**What to do**
In the listing below, locate the lines bearing the word "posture". Copy every one of them.

**Supplied material**
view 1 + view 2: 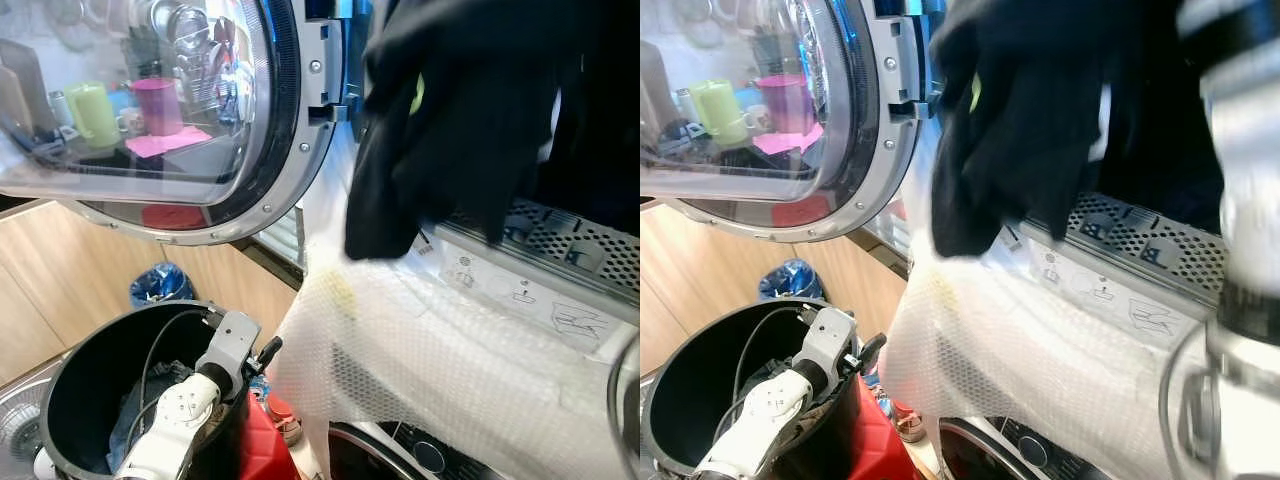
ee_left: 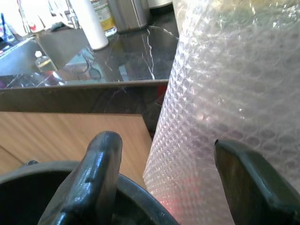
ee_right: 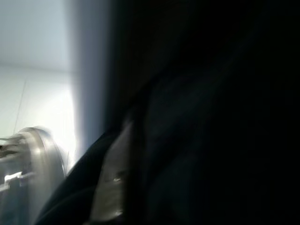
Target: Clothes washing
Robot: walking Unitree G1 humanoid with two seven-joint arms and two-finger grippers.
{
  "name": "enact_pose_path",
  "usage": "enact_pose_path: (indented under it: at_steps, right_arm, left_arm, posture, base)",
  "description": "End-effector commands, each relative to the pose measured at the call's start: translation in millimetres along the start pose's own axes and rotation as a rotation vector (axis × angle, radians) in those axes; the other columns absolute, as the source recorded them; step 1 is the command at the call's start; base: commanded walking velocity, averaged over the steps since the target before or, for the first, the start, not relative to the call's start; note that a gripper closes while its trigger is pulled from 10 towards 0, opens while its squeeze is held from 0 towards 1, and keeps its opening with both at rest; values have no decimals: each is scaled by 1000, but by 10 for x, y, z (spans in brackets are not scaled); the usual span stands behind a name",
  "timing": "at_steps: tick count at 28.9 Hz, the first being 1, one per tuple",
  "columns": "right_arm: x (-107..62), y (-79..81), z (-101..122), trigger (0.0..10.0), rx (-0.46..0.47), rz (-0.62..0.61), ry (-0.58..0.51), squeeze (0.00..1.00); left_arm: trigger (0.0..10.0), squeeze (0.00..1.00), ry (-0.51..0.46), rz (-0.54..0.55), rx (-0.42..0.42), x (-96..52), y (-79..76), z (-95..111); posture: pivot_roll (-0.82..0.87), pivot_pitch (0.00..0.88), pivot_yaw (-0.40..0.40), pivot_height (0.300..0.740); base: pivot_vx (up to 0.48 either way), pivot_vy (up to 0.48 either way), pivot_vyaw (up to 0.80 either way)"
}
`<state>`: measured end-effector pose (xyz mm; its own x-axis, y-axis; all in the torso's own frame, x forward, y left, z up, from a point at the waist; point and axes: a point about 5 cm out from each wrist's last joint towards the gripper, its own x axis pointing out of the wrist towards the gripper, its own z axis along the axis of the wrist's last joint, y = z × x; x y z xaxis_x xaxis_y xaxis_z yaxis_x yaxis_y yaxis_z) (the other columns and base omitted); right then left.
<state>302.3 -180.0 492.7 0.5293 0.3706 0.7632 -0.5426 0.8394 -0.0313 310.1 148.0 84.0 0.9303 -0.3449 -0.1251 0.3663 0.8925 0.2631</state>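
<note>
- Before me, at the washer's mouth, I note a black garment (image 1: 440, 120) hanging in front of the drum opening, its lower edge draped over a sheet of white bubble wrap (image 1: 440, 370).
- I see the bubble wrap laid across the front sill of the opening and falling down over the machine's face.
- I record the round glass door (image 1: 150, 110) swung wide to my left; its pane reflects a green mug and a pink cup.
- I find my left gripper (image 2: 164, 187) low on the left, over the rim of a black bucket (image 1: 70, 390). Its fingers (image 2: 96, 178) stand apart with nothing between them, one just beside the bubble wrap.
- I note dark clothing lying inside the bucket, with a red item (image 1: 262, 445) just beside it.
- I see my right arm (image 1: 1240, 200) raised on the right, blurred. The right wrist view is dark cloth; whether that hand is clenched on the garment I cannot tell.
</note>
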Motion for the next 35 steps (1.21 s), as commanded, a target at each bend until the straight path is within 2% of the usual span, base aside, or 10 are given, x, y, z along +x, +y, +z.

**Response**
  "usage": "enact_pose_path: (indented under it: at_steps, right_arm, left_arm, posture, base)",
  "columns": "right_arm: x (-107..62), y (-79..81), z (-101..122), trigger (0.0..10.0), rx (-0.46..0.47), rz (-0.62..0.61), ry (-0.58..0.51), squeeze (0.00..1.00); left_arm: trigger (0.0..10.0), squeeze (0.00..1.00), ry (-0.51..0.46), rz (-0.54..0.55), rx (-0.42..0.42), x (-96..52), y (-79..76), z (-95..111); posture: pivot_roll (-0.82..0.87), pivot_pitch (0.00..0.88), pivot_yaw (-0.40..0.40), pivot_height (0.300..0.740); base: pivot_vx (up to 0.48 either way), pivot_vy (up to 0.48 either way), pivot_vyaw (up to 0.80 either way)"

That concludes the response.